The Selous Game Reserve, with an area of about 55,000 sq. km, is the largest well-watered wildlife sanctuary in Africa, and one of the largest protected areas in the world. Its size is simply stunning, bigger than Switzerland, uninhabited and little touched by human interference. It is perhaps the most pristine wilderness still remaining in Africa, with a wide variety of wildlife habitats, including open grasslands, Acacia and miombo woodlands, swamps and riverine forests in the many tributaries of the mighty Rufiji River which flows through the reserve. Due to its unique ecological importance, it was designated a World Heritage Site by the United Nations in 1982.
Its wildlife is spectacular, with some of its mammal and reptile populations are the largest in Africa, namely buffaloes, elephants, hippos, wild dogs and crocodiles. Other wildlife include the wildebeest, impala, waterbuck, zebra, eland, the greater kudu, sable antelopes, giraffe, baboon, the vervet and blue monkeys, and the black and white colobus monkey which can be seen in certain riverine forests moving from tree to tree in family groups.

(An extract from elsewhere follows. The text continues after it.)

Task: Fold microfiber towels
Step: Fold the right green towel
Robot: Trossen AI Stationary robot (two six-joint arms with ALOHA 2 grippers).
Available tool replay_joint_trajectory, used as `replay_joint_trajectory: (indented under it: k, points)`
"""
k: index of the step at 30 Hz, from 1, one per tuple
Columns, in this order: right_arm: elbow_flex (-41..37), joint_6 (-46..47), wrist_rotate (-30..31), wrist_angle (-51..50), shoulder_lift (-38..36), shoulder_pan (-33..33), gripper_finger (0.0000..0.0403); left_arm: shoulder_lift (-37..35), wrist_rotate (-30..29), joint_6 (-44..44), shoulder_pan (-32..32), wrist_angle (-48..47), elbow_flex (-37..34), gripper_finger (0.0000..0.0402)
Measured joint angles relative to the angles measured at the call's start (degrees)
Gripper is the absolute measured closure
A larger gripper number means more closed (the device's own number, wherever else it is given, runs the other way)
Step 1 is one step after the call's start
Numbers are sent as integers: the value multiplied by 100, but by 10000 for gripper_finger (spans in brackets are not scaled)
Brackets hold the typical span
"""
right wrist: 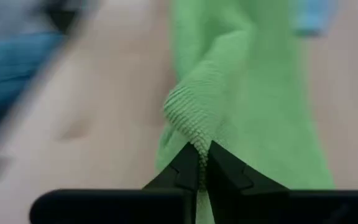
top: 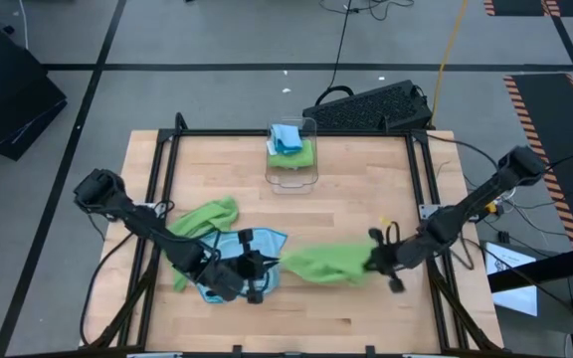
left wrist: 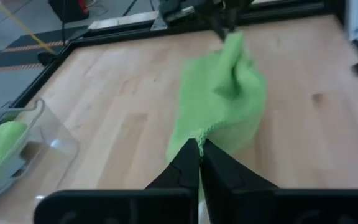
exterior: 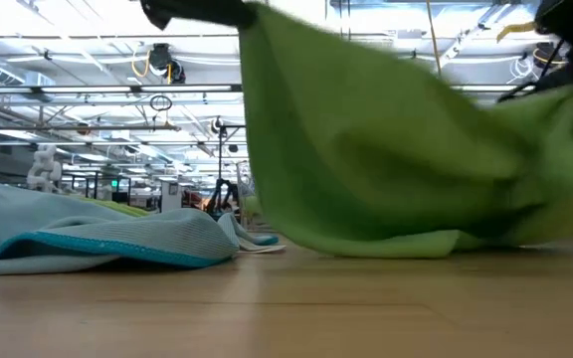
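Observation:
A lime green microfiber towel [top: 324, 263] stretches between my two grippers near the table's front, right of the middle. My left gripper [top: 267, 268] is shut on its left end and my right gripper [top: 378, 257] on its right end. In the low view the towel [exterior: 386, 149] hangs from both ends, its lower edge [exterior: 386, 244] on the table. A light blue towel [top: 235, 247] and a second green towel [top: 207, 217] lie flat on the table under my left arm. My left gripper pinches the green towel's hemmed edge [left wrist: 199, 135] at its left end between its two fingertips, coming from the table's left and slanting down. That end is raised off the table. My right gripper pinches a bunched corner [right wrist: 191, 134] of the towel's right end between its fingertips, slanting down from the right. The end is lifted, and the cloth sags slack toward the table between the two holds.
A clear plastic bin [top: 292, 177] stands at the table's far middle with green and blue cloth inside; it also shows in the left wrist view [left wrist: 42, 134]. A black frame [top: 167, 159] borders the table. Bare wood lies between the bin and the towels.

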Motion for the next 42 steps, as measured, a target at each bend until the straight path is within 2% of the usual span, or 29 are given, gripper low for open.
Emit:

There is a large population of predators including lions, leopards, cheetah and the spotted hyena, and about 440 species of birds in the Selous, of both resident and migratory birds.
Named after Captain Frederick Courtney Selous, a legendary 19th century naturalist, explorer and hunter, Selous Game Reserve was founded in 1905. It is situated in the southern part Tanzania, bordered by Mikumi National Park to the northwest and by Udzungwa Mountains National Park and Kibasira Swamp to the west. The greater part of northern Selous is reserved for photographic safaris, and it is one of the most beautiful and game rich areas in the whole ecosystem.